Extracted data entries:
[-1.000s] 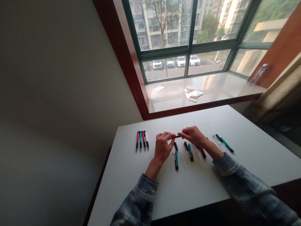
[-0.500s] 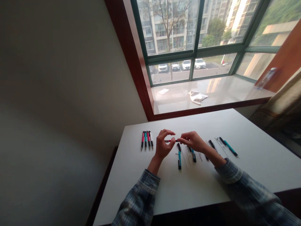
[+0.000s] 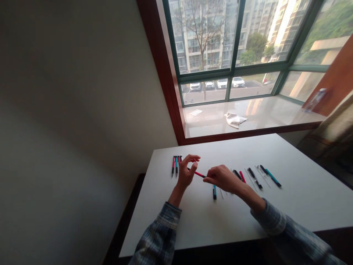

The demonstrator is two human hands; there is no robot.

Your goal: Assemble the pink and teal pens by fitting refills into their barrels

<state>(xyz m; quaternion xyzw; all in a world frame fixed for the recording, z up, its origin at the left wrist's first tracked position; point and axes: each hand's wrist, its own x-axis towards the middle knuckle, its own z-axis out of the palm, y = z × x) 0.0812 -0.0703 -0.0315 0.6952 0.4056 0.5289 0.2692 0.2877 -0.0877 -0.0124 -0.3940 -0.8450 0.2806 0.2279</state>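
R hand [image 3: 222,176] grips red pen [image 3: 199,174] nr L hand [image 3: 185,174].

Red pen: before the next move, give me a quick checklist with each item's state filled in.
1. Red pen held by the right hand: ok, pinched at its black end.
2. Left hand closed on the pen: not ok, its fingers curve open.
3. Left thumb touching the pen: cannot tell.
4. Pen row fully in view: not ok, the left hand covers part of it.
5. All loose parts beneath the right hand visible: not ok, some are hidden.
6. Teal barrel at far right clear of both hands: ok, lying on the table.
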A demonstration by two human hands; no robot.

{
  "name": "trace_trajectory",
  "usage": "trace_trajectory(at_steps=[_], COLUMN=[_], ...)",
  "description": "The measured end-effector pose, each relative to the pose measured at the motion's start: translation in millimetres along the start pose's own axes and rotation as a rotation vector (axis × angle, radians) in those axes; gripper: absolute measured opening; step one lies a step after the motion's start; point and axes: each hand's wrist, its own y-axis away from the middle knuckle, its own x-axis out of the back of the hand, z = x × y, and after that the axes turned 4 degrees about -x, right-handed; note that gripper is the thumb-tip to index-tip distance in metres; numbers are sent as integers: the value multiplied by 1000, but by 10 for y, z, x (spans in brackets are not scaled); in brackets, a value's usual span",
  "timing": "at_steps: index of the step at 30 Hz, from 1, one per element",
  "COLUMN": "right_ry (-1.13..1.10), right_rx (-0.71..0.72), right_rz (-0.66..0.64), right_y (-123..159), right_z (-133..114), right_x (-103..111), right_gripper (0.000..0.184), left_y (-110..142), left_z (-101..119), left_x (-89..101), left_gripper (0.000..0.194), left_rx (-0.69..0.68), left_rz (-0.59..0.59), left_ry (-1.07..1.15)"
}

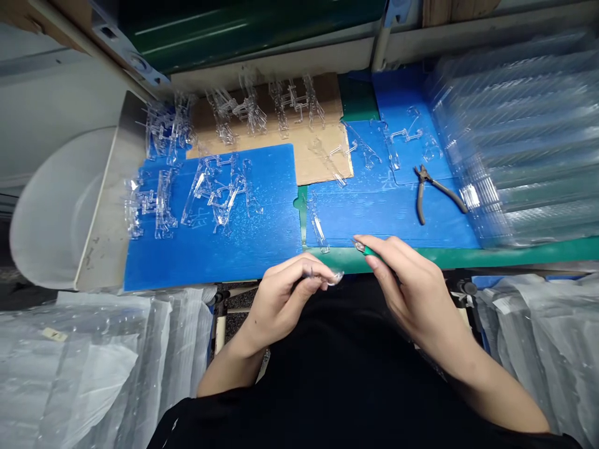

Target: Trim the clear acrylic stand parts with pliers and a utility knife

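Observation:
Near the table's front edge, my left hand pinches a small clear plastic part, whose tip shows past the fingertips. My right hand is closed around a green-handled tool with a shiny tip; most of it is hidden in the palm, and its exact kind cannot be made out. The two hands are apart, with the tool tip pointing left toward the plastic part. Just beyond them a single long clear plastic piece lies on the blue sheet. Grey-handled nippers rest with handles spread, beyond my right hand.
Branched clear plastic mouldings lie on the left blue sheet and on brown cardboard. Stacked clear trays stand at the right. A white round container is at the far left. Wrapped bundles flank my body.

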Motion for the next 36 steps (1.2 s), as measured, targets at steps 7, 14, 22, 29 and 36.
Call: trace_trajectory(at_steps=[7, 14, 22, 29, 36], right_ry=[13, -178, -568, -437, -306], right_rx=[27, 50, 138, -6, -108], right_rz=[20, -45, -121, -79, -122], right_y=[47, 35, -160, -188, -104], right_z=[-53, -105, -109, -129, -9], right_x=[55, 154, 131, 136, 127], right_gripper=[33, 23, 11, 13, 15], left_y=[46, 33, -1, -1, -30], left_z=[-56, -49, -41, -62, -47], left_x=[-10, -15, -20, -22, -33], left_gripper=[31, 33, 38, 32, 31], left_rx=[281, 306, 344, 273, 197], left_rz=[21, -11, -168, -121, -87], left_ry=[330, 338, 429, 370, 315])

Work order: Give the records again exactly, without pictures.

Solution:
[-1.000s] 
[-0.500s] 
[+0.000s] 

The demonstrator is two human hands; there is no robot.

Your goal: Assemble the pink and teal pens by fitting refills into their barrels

<state>(xyz m; quaternion xyzw; all in a world frame fixed for the recording, z up, its origin at the left wrist's first tracked position; point and axes: each hand's wrist, its own x-axis towards the middle knuckle, its own z-axis out of the palm, y = z × x) 0.0812 -0.0703 -0.0315 0.6952 0.4056 0.5289 0.2692 0.2877 -0.0877 -0.0124 -0.3940 -0.8450 0.2806 0.2279</state>
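R hand [image 3: 222,176] grips red pen [image 3: 199,174] nr L hand [image 3: 185,174].

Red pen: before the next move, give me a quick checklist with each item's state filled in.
1. Red pen held by the right hand: ok, pinched at its black end.
2. Left hand closed on the pen: not ok, its fingers curve open.
3. Left thumb touching the pen: cannot tell.
4. Pen row fully in view: not ok, the left hand covers part of it.
5. All loose parts beneath the right hand visible: not ok, some are hidden.
6. Teal barrel at far right clear of both hands: ok, lying on the table.
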A demonstration by two human hands; no robot.

{
  "name": "trace_trajectory",
  "usage": "trace_trajectory(at_steps=[_], COLUMN=[_], ...)",
  "description": "The measured end-effector pose, each relative to the pose measured at the motion's start: translation in millimetres along the start pose's own axes and rotation as a rotation vector (axis × angle, radians) in those axes; gripper: absolute measured opening; step one lies a step after the motion's start; point and axes: each hand's wrist, its own y-axis away from the middle knuckle, its own x-axis out of the back of the hand, z = x × y, and after that the axes turned 4 degrees about -x, right-handed; note that gripper is the thumb-tip to index-tip distance in metres; numbers are sent as integers: the value multiplied by 1000, but by 10 for y, z, x (spans in brackets are not scaled); in brackets, a value's usual span",
  "timing": "at_steps: index of the step at 30 Hz, from 1, one per element",
  "COLUMN": "right_ry (-1.13..1.10), right_rx (-0.71..0.72), right_rz (-0.66..0.64), right_y (-123..159), right_z (-133..114), right_x (-103..111), right_gripper (0.000..0.184), left_y (-110..142), left_z (-101..119), left_x (-89..101), left_gripper (0.000..0.194), left_rx (-0.69..0.68), left_rz (-0.59..0.59), left_ry (-1.07..1.15)"
}


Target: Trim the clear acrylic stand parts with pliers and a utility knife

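Observation:
Near the table's front edge, my left hand pinches a small clear plastic part, whose tip shows past the fingertips. My right hand is closed around a green-handled tool with a shiny tip; most of it is hidden in the palm, and its exact kind cannot be made out. The two hands are apart, with the tool tip pointing left toward the plastic part. Just beyond them a single long clear plastic piece lies on the blue sheet. Grey-handled nippers rest with handles spread, beyond my right hand.
Branched clear plastic mouldings lie on the left blue sheet and on brown cardboard. Stacked clear trays stand at the right. A white round container is at the far left. Wrapped bundles flank my body.
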
Motion for the next 36 steps (1.2 s), as measured, targets at steps 7, 14, 22, 29 and 36.
Call: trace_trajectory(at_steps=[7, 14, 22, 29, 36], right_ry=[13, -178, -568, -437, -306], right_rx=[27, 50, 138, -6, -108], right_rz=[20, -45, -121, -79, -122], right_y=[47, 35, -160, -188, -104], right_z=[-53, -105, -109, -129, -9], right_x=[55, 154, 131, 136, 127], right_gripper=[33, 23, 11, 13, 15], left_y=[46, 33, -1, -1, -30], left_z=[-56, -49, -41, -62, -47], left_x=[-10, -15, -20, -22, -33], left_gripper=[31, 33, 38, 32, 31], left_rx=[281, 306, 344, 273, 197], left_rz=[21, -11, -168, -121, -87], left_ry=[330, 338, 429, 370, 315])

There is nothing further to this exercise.